# Problem to work on
In the listing below, find every line with the string "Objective" and pull it out.

# Data supplied
== == ==

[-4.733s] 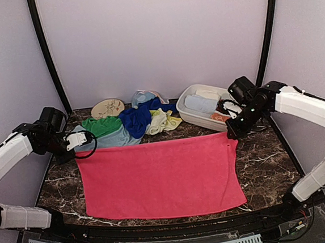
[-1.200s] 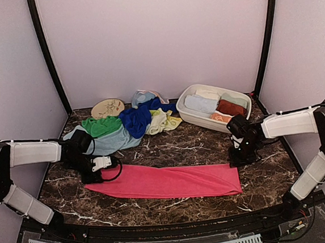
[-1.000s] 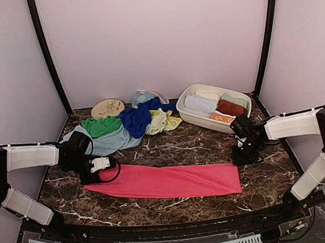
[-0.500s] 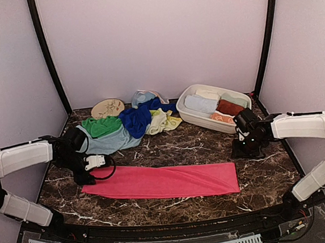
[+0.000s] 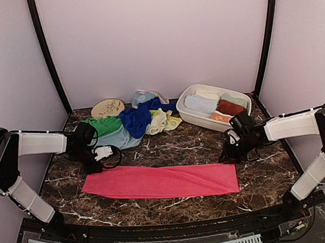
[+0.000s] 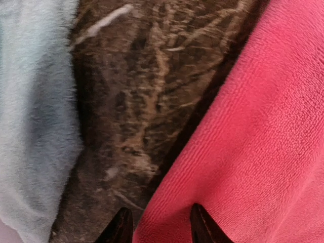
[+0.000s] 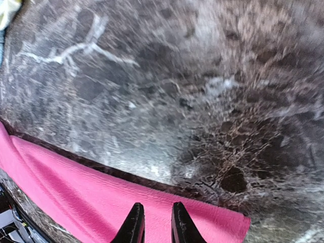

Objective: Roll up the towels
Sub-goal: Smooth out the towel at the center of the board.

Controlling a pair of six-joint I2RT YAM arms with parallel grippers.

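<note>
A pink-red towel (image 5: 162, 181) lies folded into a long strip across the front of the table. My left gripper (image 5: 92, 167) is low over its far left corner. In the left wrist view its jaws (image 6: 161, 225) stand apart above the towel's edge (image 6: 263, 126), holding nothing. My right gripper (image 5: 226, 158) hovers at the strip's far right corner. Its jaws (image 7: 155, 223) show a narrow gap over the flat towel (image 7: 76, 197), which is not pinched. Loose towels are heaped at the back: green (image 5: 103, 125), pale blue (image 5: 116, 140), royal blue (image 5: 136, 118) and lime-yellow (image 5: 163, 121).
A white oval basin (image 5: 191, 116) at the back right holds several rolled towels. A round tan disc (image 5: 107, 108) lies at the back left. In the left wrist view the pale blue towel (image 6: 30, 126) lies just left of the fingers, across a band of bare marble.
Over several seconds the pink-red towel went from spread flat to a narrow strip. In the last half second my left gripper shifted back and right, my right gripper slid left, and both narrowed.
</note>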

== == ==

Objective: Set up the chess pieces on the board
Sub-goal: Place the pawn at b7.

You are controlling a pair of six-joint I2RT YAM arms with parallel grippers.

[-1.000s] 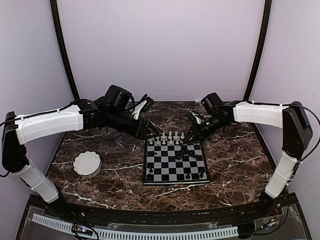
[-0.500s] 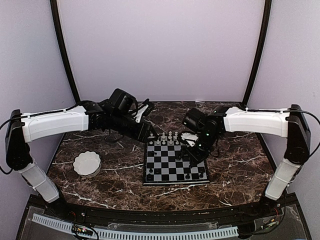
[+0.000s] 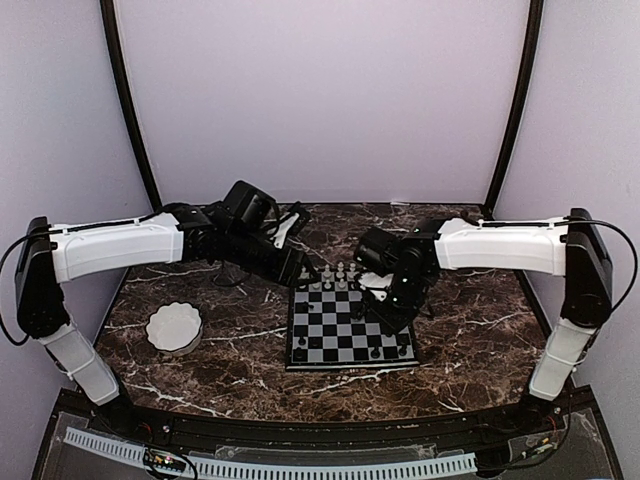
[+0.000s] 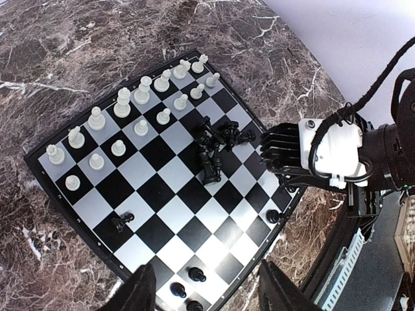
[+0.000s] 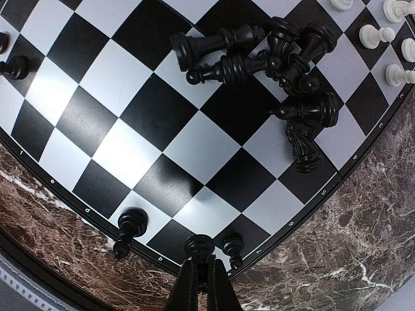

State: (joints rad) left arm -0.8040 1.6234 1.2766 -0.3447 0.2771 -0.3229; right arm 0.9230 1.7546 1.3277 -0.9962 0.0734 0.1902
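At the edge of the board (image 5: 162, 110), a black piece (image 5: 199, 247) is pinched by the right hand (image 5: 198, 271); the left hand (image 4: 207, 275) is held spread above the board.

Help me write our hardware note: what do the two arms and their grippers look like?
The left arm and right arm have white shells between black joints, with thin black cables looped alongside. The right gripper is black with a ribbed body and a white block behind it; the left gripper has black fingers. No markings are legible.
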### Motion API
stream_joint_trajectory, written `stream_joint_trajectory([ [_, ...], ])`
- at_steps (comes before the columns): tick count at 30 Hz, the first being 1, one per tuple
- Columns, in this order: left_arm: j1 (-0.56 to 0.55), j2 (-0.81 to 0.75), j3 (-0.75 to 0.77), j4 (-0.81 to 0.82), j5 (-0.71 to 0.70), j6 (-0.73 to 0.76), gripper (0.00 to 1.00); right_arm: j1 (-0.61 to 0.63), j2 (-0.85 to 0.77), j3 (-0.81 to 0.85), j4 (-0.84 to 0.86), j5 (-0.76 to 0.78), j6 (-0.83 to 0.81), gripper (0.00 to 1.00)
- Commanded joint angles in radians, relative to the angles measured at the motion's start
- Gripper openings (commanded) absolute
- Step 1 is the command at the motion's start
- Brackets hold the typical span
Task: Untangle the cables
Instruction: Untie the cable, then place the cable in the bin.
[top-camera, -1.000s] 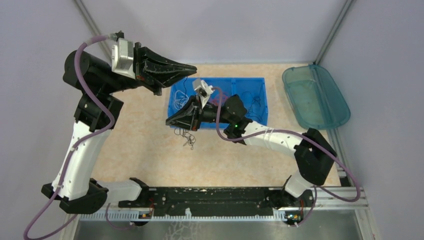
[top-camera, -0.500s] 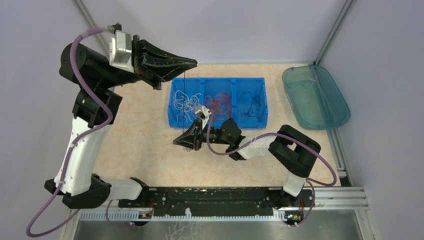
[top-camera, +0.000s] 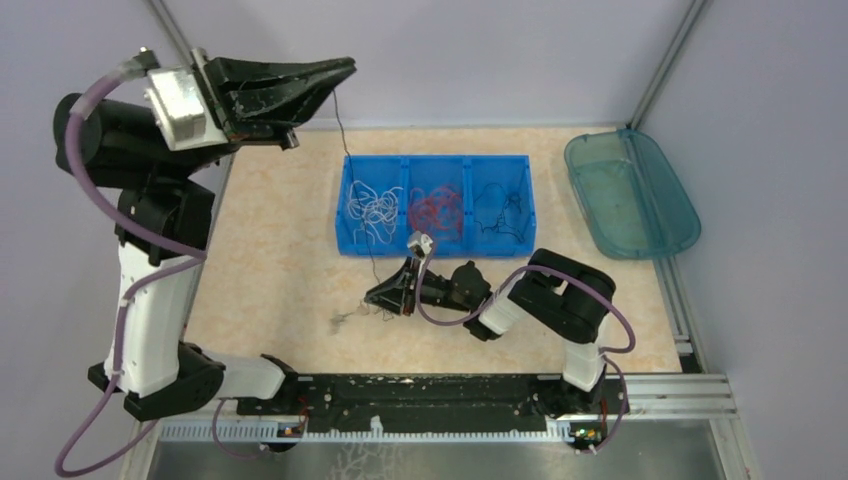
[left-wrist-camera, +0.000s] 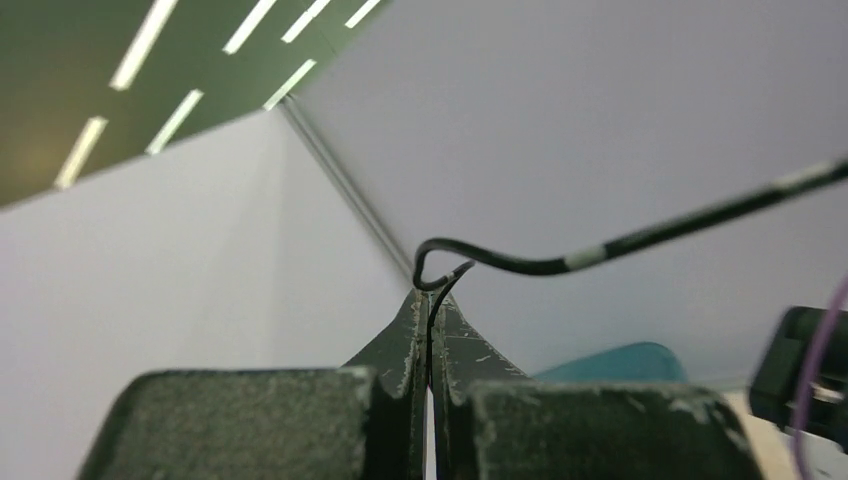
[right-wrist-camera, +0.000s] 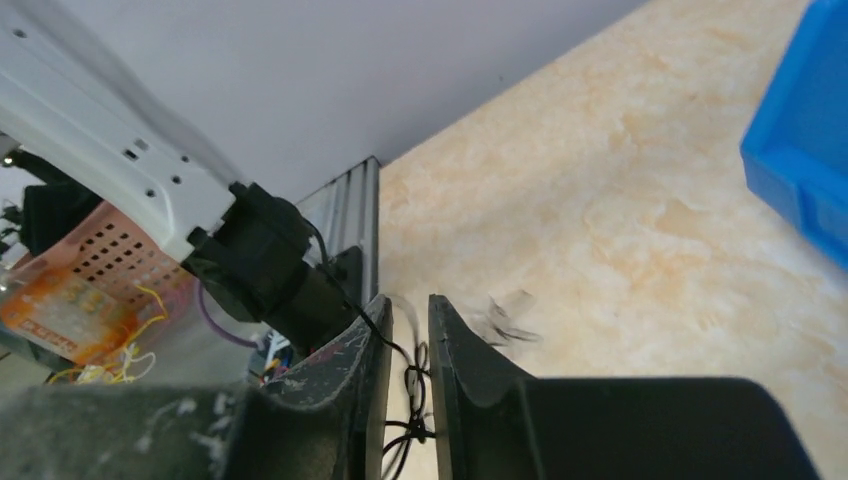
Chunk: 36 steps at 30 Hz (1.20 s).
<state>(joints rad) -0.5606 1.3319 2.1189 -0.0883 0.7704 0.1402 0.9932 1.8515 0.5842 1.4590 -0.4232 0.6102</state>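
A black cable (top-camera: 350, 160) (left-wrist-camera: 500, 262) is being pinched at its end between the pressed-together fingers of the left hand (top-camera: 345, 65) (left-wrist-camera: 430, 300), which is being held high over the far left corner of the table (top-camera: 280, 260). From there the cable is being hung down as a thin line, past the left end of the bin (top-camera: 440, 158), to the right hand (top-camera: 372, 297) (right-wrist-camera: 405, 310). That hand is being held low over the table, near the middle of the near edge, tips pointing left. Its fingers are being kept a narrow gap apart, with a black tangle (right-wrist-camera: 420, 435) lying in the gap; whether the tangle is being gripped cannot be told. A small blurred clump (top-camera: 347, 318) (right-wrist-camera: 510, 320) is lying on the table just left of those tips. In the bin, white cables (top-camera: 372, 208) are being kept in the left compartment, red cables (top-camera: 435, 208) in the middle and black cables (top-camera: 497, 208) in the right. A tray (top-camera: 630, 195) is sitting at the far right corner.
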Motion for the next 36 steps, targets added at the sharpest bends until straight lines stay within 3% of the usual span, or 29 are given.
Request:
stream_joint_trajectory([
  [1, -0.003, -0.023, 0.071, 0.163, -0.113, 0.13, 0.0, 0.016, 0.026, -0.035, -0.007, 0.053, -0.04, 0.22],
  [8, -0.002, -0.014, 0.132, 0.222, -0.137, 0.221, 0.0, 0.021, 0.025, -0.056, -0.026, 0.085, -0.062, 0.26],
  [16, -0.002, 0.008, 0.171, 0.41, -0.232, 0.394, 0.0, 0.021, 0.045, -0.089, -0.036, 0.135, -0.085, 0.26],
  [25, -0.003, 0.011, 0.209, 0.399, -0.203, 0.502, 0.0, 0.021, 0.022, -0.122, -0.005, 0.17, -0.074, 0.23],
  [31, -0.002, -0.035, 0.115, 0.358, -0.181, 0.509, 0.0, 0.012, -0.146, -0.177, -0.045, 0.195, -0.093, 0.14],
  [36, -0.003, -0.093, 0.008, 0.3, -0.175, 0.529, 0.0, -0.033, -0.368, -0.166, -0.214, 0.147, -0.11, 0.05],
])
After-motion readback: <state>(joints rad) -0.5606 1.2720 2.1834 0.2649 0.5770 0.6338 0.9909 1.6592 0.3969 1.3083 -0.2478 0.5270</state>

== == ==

# Response
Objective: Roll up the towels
Objective: Set up the chess pieces on the board

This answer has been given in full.